Ante esta situación los comerciantes invadieron los portales de las casas vecinas, luego las veredas y finalmente las calles aledañas, lo que obstaculiza el paso de vehículos en más de nueve cuadras.
“Para mí es sorprendente ver que un cantón con 157 años de vida no tenga un buen mercado; nos sacaron del pequeño mercado que había y nos prometieron reubicarnos en otro mercado que construirían en ocho meses, pero esa promesa se la llevó el viento y aquí estamos todavía soportando sol”, dijo Pedro Loor, comerciante de legumbres.
“Las autoridades no prestan la atención al comerciante, yo como vendedor me avergüenzo de estar aquí, pero debo seguir soportándolo porque no se sabe cuándo nos reubicarán en otro mercado”, enfatizó Luis Chérrez, comerciante de víveres.
Los moradores de los sectores hoy convertidos en mercados, también se quejan por esta situación.

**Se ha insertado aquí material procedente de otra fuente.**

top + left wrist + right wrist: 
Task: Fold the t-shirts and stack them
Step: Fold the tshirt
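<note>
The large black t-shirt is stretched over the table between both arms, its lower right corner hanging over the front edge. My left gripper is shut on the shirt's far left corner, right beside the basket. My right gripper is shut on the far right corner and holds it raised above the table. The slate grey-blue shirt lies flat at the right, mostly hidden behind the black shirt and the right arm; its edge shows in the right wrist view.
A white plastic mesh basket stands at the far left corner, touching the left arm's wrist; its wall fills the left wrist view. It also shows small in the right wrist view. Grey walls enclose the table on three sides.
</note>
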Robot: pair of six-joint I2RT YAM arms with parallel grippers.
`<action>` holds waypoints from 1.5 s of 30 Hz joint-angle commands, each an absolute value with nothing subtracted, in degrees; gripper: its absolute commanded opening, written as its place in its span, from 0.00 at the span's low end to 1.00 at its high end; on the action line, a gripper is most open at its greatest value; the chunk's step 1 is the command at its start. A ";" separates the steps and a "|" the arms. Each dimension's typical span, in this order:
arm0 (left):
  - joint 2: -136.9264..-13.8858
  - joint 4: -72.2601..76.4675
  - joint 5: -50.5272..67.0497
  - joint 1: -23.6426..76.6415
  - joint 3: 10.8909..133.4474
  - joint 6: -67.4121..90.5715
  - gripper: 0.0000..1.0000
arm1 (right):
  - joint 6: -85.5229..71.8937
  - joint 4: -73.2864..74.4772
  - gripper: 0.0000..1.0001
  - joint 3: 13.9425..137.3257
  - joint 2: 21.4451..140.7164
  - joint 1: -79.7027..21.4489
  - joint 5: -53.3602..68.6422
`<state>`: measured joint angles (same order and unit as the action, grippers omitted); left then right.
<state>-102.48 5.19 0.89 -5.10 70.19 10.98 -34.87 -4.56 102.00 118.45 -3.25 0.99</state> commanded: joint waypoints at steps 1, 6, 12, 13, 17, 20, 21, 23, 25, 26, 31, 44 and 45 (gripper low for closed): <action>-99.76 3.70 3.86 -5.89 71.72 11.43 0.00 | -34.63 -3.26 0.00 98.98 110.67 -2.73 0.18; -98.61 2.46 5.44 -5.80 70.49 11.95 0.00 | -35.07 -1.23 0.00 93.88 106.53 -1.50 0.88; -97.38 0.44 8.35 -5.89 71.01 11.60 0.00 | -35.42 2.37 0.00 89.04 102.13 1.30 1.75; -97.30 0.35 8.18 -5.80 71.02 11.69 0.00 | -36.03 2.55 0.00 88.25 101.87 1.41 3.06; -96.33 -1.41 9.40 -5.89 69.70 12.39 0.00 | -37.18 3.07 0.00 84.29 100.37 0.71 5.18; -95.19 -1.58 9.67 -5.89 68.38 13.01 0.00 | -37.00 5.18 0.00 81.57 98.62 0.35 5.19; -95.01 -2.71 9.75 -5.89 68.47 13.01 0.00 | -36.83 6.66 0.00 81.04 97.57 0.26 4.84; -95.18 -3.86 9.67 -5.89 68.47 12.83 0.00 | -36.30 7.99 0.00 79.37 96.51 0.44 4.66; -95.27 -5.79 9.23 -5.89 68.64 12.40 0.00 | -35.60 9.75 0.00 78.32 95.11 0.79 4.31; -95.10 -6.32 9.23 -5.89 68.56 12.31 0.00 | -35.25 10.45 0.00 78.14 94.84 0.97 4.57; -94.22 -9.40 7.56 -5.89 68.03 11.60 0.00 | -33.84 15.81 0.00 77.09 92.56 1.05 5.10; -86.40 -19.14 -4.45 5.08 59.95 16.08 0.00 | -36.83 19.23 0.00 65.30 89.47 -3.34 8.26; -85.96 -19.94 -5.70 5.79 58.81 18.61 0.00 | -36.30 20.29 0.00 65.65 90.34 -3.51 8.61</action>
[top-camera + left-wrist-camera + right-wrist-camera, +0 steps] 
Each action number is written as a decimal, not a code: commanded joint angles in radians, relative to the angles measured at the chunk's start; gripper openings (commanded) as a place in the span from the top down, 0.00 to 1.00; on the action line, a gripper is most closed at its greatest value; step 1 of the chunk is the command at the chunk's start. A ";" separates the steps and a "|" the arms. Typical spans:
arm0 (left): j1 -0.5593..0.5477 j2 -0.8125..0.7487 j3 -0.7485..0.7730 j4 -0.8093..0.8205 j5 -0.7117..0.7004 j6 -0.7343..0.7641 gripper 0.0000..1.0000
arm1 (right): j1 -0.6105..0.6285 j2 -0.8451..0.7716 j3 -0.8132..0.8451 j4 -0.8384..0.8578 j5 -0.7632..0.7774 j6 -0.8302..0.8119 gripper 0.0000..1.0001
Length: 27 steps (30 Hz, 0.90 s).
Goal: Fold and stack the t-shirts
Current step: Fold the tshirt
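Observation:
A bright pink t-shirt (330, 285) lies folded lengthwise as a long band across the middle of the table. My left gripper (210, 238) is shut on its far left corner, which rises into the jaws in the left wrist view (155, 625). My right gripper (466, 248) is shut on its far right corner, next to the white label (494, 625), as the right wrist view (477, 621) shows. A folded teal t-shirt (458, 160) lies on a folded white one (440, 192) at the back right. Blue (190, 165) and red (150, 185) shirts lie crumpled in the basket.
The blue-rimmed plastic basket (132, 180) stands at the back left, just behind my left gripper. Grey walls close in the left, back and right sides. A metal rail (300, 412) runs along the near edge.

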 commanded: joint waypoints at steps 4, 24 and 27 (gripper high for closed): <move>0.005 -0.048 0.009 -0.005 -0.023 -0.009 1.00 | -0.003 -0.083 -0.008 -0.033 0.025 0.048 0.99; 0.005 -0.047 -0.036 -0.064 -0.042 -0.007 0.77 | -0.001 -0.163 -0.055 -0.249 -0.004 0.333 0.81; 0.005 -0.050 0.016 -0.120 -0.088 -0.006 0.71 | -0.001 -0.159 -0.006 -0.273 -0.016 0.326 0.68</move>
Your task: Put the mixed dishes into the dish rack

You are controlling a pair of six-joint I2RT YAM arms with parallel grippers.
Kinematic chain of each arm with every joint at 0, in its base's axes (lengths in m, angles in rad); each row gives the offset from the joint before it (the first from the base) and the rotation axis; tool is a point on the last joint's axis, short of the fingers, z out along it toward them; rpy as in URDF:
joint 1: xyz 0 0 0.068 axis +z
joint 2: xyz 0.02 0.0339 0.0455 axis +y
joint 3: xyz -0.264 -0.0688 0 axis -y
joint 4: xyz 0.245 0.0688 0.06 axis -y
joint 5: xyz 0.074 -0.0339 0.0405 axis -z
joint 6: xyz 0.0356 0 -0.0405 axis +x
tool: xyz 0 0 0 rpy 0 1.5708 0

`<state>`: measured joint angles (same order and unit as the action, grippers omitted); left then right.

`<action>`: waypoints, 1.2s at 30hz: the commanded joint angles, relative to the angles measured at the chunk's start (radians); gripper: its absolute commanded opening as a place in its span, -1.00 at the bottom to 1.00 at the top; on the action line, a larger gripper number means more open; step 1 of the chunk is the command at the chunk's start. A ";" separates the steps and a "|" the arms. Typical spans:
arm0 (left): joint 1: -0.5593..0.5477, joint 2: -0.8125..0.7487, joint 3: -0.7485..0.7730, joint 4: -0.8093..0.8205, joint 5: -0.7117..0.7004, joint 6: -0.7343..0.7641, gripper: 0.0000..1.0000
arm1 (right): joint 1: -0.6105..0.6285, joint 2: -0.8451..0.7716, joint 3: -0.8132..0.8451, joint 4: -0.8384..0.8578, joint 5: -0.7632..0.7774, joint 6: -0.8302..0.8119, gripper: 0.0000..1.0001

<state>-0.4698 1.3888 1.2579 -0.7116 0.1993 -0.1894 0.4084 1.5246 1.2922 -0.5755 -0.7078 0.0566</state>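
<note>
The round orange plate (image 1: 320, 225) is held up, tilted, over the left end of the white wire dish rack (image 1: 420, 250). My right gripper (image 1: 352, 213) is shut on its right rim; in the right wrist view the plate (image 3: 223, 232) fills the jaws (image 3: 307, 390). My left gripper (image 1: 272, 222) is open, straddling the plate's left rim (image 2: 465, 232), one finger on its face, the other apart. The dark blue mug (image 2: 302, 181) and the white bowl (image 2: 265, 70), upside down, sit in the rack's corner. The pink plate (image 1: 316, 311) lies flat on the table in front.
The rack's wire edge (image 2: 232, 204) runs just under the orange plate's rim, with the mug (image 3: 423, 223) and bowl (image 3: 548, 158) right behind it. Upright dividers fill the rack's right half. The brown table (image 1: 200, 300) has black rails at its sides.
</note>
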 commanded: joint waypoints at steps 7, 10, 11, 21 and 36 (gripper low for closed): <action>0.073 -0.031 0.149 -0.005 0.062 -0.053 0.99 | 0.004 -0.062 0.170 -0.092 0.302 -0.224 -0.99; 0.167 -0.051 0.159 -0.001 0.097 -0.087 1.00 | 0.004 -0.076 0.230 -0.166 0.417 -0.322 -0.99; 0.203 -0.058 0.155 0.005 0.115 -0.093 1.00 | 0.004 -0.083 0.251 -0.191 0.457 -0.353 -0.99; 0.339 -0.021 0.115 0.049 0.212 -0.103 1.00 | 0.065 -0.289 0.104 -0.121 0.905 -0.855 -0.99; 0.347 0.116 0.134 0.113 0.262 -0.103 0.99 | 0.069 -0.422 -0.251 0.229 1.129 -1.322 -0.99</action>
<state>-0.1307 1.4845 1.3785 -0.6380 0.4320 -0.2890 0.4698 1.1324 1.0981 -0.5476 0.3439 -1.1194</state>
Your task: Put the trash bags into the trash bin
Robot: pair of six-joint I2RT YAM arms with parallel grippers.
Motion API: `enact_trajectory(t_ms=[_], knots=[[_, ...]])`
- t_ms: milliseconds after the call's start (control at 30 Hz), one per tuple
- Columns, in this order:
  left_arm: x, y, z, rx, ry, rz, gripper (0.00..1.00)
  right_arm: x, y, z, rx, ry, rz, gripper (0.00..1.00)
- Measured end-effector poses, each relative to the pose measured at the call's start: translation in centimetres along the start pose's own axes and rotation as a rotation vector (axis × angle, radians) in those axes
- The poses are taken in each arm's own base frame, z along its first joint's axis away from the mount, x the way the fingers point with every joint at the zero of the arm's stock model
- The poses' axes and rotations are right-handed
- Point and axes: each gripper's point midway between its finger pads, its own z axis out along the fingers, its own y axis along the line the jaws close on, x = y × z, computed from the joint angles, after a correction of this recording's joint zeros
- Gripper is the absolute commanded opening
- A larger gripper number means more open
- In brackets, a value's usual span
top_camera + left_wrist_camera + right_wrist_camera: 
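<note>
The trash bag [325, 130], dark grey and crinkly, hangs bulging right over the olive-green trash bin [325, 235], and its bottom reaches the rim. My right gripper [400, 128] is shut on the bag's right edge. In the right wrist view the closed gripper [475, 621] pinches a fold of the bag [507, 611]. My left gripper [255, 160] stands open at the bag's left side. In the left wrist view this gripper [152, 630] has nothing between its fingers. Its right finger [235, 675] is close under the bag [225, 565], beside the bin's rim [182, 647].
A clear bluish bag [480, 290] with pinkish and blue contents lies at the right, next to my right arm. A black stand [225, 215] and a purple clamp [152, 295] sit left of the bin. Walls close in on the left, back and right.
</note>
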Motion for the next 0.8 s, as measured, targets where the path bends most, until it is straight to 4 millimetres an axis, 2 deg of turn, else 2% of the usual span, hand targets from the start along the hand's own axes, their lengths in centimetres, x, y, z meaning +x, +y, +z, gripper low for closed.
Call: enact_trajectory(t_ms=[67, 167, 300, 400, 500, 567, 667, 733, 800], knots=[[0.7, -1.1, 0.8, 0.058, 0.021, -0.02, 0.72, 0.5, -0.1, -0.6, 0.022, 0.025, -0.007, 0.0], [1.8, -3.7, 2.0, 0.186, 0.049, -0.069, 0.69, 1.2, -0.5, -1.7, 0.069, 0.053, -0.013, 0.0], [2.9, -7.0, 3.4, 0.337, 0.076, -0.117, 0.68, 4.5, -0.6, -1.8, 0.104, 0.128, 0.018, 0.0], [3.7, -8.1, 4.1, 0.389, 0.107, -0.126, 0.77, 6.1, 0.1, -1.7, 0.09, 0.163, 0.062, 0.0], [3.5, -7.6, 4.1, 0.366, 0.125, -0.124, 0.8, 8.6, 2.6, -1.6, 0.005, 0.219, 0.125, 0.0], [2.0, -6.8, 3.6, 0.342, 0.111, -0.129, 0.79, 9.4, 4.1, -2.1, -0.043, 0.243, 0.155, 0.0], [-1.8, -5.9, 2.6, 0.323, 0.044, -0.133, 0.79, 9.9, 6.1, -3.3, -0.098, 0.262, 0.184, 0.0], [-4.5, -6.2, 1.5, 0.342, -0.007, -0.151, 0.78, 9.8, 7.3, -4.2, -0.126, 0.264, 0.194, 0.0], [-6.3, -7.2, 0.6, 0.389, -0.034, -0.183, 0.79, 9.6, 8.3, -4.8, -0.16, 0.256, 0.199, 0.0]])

“Desde que estos señores (los comerciantes) llegaron, nuestras vidas se convirtieron en un infierno, no se soporta la bulla, el desorden, por eso hay que reubicarlos”, indicó José Muñoz, que tiene una villa en la calle Daule.
El concejal Nicolás Infante dijo que el Municipio no ha podido construir otro mercado debido a la falta de presupuesto y también porque no se ha encontrado un lugar adecuado para dicha obra.
“Hay un terreno, pero los dueños piden demasiado dinero y nosotros esperamos llegar a un acuerdo para adquirirlo y por medio de un financiamiento estatal construir el nuevo mercado para el cantón”, indicó.